* Work instruction *
Copy the following listing word for word.

- Opening Delimiter -

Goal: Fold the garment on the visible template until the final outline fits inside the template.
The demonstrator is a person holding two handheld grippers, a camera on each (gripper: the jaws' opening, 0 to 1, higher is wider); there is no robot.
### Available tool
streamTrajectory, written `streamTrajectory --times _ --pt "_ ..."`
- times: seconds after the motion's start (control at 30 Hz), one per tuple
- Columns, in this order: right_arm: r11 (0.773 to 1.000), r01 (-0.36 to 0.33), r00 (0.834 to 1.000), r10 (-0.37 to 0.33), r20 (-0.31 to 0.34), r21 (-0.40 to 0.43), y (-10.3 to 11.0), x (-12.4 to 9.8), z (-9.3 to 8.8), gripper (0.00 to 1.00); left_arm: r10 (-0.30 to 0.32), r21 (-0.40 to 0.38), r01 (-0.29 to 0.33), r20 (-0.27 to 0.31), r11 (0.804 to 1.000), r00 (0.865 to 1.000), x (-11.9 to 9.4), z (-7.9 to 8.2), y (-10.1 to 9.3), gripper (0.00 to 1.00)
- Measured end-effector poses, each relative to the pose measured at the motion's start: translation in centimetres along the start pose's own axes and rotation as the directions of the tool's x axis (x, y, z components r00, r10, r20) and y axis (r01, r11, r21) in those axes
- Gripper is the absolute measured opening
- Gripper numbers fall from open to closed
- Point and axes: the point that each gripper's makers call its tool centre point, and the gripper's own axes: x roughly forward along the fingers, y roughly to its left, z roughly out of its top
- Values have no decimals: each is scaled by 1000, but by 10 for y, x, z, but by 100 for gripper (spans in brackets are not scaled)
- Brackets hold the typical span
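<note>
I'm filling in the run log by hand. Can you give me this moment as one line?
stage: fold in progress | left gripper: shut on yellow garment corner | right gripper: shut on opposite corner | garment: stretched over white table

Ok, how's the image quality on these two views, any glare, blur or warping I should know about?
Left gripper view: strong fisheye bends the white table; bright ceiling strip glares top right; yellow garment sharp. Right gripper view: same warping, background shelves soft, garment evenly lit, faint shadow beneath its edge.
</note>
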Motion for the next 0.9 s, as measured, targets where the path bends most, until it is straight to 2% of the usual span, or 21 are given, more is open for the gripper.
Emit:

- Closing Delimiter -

* Written solution *
Goal: Fold the garment on the visible template until the final outline fits inside the template.
The demonstrator is a person holding two handheld grippers, a camera on each (gripper: the jaws' opening, 0 to 1, higher is wider); there is no robot.
### Available tool
streamTrajectory, written `streamTrajectory --times _ --pt "_ ..."`
- times: seconds after the motion's start (control at 30 Hz), one per tuple
- Columns, in this order: right_arm: r11 (0.773 to 1.000), r01 (-0.36 to 0.33), r00 (0.834 to 1.000), r10 (-0.37 to 0.33), r20 (-0.31 to 0.34), r21 (-0.40 to 0.43), y (-10.3 to 11.0), x (-12.4 to 9.8), z (-9.3 to 8.8), gripper (0.00 to 1.00); left_arm: r10 (-0.30 to 0.32), r21 (-0.40 to 0.38), r01 (-0.29 to 0.33), r20 (-0.27 to 0.31), r11 (0.804 to 1.000), r00 (0.865 to 1.000), x (-11.9 to 9.4), z (-7.9 to 8.2), y (-10.1 to 9.3), gripper (0.00 to 1.00)
- Measured end-effector poses, each relative to the pose measured at the motion's start: translation in centimetres along the start pose's own axes and rotation as the directions of the tool's x axis (x, y, z components r00, r10, r20) and y axis (r01, r11, r21) in those axes
- Gripper is the absolute measured opening
- Gripper numbers fall from open to closed
- Point and axes: the point that each gripper's makers call its tool centre point, and the gripper's own axes: x roughly forward along the fingers, y roughly to its left, z roughly out of its top
- Values have no decimals: each is scaled by 1000, but by 10 for y, x, z, but by 100 for gripper (spans in brackets are not scaled)
- Brackets hold the typical span
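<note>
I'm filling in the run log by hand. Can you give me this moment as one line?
stage: fold in progress | left gripper: shut on yellow garment corner | right gripper: shut on opposite corner | garment: stretched over white table

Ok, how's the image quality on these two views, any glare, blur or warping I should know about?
Left gripper view: strong fisheye bends the white table; bright ceiling strip glares top right; yellow garment sharp. Right gripper view: same warping, background shelves soft, garment evenly lit, faint shadow beneath its edge.
</note>
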Motion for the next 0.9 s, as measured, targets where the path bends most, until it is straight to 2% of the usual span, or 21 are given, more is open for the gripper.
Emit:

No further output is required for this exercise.